(How to complete this task)
Word for word, transcribe the data below from the line with "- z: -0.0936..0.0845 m" to the line with "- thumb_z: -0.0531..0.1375", keeping both of those lines.

Dataset excerpts

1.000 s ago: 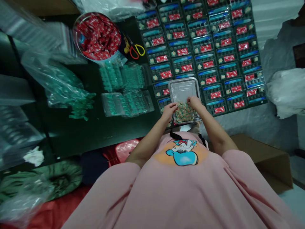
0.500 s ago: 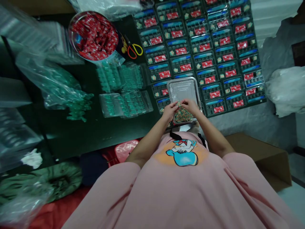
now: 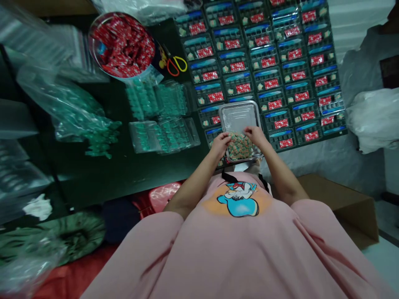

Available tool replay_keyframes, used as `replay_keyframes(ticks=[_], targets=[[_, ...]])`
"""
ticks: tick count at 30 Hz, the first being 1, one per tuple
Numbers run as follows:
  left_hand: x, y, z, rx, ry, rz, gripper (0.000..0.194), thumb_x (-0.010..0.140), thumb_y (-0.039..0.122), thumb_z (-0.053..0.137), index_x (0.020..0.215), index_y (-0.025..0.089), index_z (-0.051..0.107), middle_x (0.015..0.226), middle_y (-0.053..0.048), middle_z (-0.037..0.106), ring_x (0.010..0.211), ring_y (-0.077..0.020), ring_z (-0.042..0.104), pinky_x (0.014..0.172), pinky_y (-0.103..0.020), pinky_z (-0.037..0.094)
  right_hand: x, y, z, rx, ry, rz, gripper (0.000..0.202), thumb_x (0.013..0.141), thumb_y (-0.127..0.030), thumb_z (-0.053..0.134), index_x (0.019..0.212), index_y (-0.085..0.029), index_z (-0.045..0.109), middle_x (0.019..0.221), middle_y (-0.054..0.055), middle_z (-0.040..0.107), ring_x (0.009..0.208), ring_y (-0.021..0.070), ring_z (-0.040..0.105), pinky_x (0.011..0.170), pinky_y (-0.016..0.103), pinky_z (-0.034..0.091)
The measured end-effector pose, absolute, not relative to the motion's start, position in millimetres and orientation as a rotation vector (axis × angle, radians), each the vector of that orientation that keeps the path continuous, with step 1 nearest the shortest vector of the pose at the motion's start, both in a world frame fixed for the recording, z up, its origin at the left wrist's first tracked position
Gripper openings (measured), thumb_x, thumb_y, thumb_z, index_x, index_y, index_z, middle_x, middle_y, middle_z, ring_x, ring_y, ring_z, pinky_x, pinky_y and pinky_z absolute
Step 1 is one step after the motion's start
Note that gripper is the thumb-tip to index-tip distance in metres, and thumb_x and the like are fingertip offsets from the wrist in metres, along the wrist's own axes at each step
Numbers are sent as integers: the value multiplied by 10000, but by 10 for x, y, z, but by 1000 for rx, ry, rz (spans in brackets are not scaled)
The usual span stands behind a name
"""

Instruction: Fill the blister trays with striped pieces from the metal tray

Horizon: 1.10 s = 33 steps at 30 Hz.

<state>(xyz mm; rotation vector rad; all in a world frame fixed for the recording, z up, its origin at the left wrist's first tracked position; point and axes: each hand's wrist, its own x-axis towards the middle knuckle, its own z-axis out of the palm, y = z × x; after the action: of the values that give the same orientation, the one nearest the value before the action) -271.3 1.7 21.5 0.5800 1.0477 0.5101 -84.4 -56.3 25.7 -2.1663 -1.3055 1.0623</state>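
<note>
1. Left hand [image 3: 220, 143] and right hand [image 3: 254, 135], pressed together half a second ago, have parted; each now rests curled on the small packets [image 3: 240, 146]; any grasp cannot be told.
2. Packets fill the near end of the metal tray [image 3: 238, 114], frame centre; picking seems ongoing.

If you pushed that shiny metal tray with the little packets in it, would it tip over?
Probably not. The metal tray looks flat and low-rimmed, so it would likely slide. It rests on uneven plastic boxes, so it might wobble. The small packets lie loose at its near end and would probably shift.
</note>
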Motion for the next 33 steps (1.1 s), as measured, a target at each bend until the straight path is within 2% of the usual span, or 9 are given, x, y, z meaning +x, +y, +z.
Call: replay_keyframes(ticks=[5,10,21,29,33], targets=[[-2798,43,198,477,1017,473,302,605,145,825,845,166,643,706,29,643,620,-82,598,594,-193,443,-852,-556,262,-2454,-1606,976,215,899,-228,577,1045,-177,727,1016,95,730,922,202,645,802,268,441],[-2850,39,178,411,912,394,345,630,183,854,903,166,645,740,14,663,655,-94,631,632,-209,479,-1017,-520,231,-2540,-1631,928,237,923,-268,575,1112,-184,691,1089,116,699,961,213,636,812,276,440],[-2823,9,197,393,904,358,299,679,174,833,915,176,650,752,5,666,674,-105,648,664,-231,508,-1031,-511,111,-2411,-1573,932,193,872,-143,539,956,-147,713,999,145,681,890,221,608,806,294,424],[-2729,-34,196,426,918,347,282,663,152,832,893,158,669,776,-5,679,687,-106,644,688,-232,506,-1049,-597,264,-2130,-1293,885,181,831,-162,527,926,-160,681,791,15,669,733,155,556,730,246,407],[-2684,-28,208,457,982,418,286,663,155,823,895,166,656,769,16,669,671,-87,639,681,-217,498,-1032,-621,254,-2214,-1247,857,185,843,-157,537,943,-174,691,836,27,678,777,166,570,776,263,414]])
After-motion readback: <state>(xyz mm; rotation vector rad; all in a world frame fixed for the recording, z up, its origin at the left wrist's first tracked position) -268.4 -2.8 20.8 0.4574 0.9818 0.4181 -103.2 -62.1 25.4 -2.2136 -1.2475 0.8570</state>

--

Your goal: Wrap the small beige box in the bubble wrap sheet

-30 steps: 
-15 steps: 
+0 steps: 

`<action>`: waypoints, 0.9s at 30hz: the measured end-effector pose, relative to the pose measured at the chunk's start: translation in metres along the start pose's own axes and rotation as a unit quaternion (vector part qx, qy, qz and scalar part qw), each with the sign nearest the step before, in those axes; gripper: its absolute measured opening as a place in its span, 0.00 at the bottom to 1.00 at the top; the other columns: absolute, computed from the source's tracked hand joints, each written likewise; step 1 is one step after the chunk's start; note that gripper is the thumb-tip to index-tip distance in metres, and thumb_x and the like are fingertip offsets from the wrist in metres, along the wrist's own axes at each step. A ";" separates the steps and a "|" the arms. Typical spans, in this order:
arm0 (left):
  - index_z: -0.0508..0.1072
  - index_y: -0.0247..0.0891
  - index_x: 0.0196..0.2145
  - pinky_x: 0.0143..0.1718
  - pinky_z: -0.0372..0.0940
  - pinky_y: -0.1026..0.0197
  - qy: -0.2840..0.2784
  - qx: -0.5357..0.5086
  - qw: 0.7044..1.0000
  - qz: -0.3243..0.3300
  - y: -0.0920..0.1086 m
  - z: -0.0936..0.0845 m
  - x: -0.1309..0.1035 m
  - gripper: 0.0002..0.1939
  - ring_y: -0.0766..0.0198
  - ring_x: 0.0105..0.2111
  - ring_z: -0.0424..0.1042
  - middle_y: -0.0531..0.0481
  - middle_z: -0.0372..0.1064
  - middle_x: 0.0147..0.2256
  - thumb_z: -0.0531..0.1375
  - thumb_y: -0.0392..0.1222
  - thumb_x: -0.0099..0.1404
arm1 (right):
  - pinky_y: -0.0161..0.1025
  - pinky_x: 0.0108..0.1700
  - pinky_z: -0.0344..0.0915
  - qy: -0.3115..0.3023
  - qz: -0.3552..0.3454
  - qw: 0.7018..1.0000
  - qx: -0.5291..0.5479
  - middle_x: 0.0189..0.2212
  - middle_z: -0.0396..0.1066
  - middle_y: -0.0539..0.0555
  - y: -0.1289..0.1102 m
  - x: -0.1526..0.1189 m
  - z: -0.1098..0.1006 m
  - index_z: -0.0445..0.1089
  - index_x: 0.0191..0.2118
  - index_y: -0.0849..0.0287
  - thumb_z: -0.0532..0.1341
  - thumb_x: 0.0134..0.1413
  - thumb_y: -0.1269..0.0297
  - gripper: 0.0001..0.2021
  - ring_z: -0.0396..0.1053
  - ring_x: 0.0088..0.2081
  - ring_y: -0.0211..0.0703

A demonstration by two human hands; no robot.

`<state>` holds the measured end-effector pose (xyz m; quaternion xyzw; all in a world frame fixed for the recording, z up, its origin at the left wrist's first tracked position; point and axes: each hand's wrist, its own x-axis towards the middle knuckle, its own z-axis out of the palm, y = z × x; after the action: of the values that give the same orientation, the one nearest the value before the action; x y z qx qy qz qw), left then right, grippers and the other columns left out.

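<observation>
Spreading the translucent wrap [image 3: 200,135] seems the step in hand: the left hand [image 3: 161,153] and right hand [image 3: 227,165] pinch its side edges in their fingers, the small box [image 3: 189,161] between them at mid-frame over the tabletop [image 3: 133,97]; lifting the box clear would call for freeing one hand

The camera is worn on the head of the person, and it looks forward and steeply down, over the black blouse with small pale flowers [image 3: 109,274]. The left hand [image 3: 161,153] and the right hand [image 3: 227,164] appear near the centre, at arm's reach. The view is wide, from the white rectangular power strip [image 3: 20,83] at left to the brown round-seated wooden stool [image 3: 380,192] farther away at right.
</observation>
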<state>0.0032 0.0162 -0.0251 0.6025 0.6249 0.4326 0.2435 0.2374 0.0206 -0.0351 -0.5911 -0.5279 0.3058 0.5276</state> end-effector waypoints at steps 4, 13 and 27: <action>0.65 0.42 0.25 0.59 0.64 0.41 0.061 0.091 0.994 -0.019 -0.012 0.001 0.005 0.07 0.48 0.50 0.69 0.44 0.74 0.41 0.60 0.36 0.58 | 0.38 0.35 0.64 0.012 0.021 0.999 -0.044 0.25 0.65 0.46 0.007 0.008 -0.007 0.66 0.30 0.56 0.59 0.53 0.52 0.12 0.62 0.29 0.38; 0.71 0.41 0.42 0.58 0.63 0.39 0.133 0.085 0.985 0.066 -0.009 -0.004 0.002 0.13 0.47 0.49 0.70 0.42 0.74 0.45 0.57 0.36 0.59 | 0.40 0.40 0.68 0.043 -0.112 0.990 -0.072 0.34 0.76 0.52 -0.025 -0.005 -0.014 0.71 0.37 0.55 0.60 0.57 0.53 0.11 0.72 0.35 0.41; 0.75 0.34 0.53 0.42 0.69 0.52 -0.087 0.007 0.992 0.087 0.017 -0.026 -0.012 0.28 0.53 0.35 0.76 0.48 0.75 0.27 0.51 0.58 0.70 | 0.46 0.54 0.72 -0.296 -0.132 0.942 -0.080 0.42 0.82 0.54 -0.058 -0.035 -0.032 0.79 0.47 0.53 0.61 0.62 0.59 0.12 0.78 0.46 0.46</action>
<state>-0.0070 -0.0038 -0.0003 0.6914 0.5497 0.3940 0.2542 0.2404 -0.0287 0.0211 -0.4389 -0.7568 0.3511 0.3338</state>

(Response to the task)
  - z: -0.0936..0.0845 m
  - x: -0.1309..0.1035 m
  - gripper: 0.0002..0.1939
  - ring_y: -0.0766..0.0198
  - ring_x: 0.0105..0.2111
  - ring_z: -0.0424..0.1042
  - middle_y: -0.0531..0.0481
  - middle_z: -0.0372..0.1064
  - middle_x: 0.0147..0.2256
  - thumb_z: -0.0531..0.1375

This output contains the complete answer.